» MATERIAL PROVIDED:

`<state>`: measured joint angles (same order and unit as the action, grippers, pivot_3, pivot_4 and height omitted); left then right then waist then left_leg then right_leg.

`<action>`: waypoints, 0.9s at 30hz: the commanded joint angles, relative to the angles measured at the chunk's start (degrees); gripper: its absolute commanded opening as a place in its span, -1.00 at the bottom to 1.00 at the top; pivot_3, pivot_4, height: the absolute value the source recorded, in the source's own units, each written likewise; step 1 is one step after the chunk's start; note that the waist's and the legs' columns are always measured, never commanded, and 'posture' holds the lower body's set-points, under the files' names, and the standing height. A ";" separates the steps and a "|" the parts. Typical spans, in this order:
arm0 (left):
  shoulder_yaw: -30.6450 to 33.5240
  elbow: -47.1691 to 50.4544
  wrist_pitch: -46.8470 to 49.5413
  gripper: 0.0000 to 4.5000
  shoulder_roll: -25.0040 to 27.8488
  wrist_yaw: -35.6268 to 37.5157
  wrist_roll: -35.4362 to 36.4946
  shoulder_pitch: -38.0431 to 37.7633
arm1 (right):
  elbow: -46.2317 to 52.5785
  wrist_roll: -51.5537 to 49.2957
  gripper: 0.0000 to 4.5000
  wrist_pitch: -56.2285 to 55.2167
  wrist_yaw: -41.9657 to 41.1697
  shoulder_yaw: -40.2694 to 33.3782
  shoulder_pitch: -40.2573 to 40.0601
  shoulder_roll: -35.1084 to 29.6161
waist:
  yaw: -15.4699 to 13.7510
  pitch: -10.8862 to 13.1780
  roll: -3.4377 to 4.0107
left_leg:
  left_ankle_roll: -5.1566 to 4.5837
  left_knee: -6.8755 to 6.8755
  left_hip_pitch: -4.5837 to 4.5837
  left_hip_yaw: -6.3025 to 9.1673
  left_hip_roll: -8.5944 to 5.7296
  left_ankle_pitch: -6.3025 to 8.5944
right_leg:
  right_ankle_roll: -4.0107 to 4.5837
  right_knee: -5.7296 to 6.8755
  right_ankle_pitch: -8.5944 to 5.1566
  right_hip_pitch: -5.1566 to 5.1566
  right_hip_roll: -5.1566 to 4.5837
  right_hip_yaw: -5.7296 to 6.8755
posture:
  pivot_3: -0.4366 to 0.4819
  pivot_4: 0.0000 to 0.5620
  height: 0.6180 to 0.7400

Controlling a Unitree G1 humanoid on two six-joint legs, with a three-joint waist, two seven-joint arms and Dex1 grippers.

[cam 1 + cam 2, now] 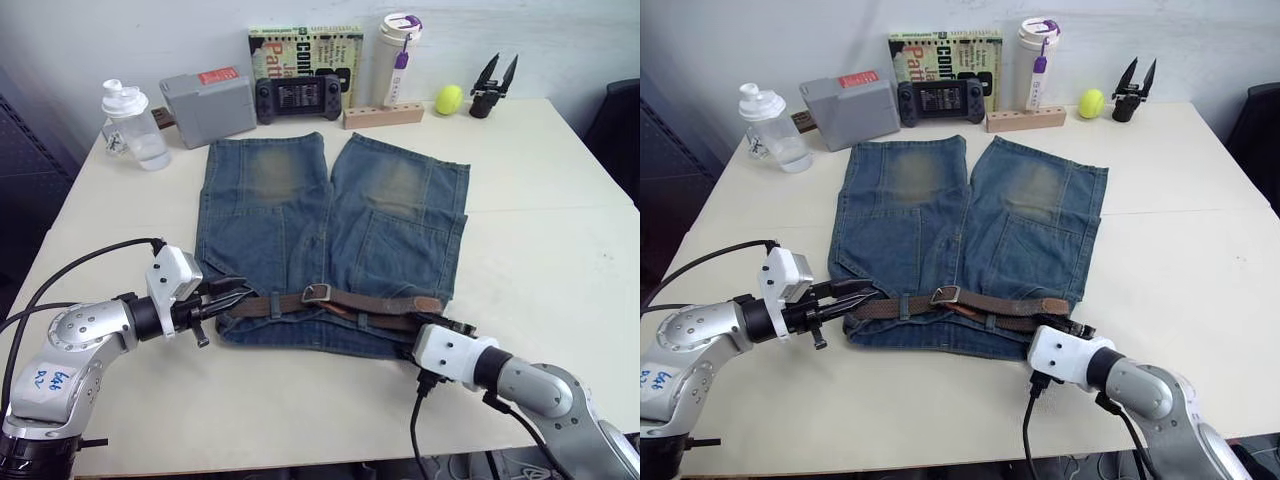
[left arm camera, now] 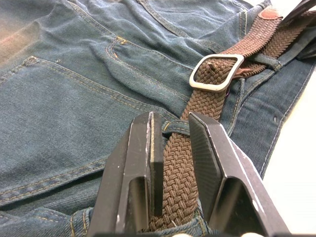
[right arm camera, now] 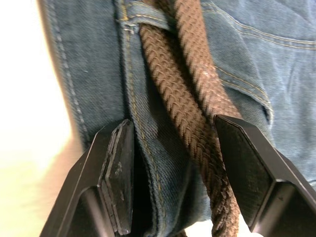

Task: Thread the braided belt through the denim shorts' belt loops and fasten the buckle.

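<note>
Both grippers work the near edge of the denim shorts (image 1: 330,240), which lie flat mid-table with legs pointing far and waistband near. Left gripper (image 1: 232,297) sits at the waistband's left end, fingers (image 2: 143,163) partly parted and straddling the braided belt (image 2: 185,163) without clearly clamping it; the right gripper (image 3: 173,173) sits at the waistband's right end, jaws wide apart around waistband and belt, gripping nothing. From the head, the belt runs along the waistband with the buckle (image 1: 316,293) near its middle and the leather tip toward the right. Bare table (image 1: 560,250) lies broad to the right of the shorts and narrower on the left; little room remains between waistband and the near table edge. Left wrist view adds a belt loop (image 2: 175,127) crossing the strap just past the fingers, and the belt passing through the silver frame. On the far edge, a book (image 1: 305,50) shows partial lettering, "COMP" and "Patt".
</note>
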<state>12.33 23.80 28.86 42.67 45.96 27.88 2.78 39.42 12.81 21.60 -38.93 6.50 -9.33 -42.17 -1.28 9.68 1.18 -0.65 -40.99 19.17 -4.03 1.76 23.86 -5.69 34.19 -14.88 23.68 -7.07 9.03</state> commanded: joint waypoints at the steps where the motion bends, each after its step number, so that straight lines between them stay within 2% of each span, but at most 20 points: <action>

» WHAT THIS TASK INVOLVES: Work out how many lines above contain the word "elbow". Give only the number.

» YOUR SOLUTION: 2